The first one is an offset for consumer group fetching from source topic, the second one is a COMMIT marker.

Transactional consumer

We’ve already covered the producing side of the exactly once delivery. As mentioned before, the consumer has a role to play in the process too. I’d like to clarify that below part of the post relates to the consumer consuming from the output transaction topics (invoices and shipments). We can obviously consume from input topic in a transactional manner but let’s keep it simple to comprehend now.

Transactional consumer usage

consumerProps.setProperty("group.id", "invoicesConsumerGroupId");
consumerProps.setProperty("isolation.level", "read_committed");

As usual, we have to provide a consumer group.id. The isolation level controls how to read messages written transitionally. From documentation:

If set to read_committed, consumer.poll() will only return transactional messages which have been committed. If set to read_uncommitted, consumer.poll() will return all messages, even transactional messages which have been aborted.
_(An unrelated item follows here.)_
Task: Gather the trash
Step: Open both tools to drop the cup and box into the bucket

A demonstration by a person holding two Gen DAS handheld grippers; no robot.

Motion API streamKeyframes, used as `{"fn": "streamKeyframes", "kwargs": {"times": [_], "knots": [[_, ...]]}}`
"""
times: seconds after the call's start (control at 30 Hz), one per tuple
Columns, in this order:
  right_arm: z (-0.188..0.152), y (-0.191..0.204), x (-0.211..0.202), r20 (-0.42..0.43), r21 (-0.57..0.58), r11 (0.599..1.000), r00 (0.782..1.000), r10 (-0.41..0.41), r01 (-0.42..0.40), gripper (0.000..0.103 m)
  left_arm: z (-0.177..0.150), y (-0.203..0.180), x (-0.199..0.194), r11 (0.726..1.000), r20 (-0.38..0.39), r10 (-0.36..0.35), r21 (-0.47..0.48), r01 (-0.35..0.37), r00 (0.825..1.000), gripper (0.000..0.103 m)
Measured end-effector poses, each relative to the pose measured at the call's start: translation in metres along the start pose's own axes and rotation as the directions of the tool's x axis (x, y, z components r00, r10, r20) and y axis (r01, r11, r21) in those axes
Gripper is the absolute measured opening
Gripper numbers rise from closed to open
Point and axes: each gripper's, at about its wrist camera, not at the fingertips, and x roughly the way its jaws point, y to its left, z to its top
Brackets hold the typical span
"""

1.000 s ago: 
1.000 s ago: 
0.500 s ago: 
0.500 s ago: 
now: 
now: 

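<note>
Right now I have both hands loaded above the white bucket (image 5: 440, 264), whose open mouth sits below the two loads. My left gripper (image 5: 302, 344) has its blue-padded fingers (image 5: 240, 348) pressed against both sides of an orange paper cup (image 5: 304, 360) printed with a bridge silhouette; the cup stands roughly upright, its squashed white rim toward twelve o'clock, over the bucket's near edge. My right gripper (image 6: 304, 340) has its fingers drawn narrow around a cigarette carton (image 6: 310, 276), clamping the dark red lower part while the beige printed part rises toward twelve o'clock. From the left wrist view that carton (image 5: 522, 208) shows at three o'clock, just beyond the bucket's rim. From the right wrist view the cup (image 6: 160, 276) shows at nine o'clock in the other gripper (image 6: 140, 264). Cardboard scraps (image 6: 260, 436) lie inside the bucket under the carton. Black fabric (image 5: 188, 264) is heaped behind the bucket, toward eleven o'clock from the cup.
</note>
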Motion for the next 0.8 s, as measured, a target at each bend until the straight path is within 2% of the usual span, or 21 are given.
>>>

The transaction markers are not returned to the applications in either case. The important thing is that even in read_committed mode there is no guarantee that a single consumer reads all messages from a single transaction. It consumes transactional committed messages only from the assigned partitions. Transaction can span multiple partitions from multiple topics. Part of them can be handled by different consumer instances from the same consumer group (image below).

transactions-two-consumers.png

Broker’s LSO and aborted transaction index

The messages returned to the apps are always in their offset order. In a read_committed mode, the consumer has to know upfront which messages are aborted, so they are not exposed to the clients. Take the following log as an example:

transactions-log-of-messages.png

Let’s assume all messages in the log are transactional. While consuming messages in order, the consumer can’t return messages with offsets 0 and 1 to the client app. In case of abort, it has to omit the offsets being part of the aborted transaction. In other words, the consumer needs some aborted messages filter. This is the purpose of the aborted transaction index. Thanks to this structure, the consumers know where are the offsets of aborted messages, so read_committed mode can filter them out. The index is built on the broker side and returned to the consumers in the FetchResponse together with ordinary message data.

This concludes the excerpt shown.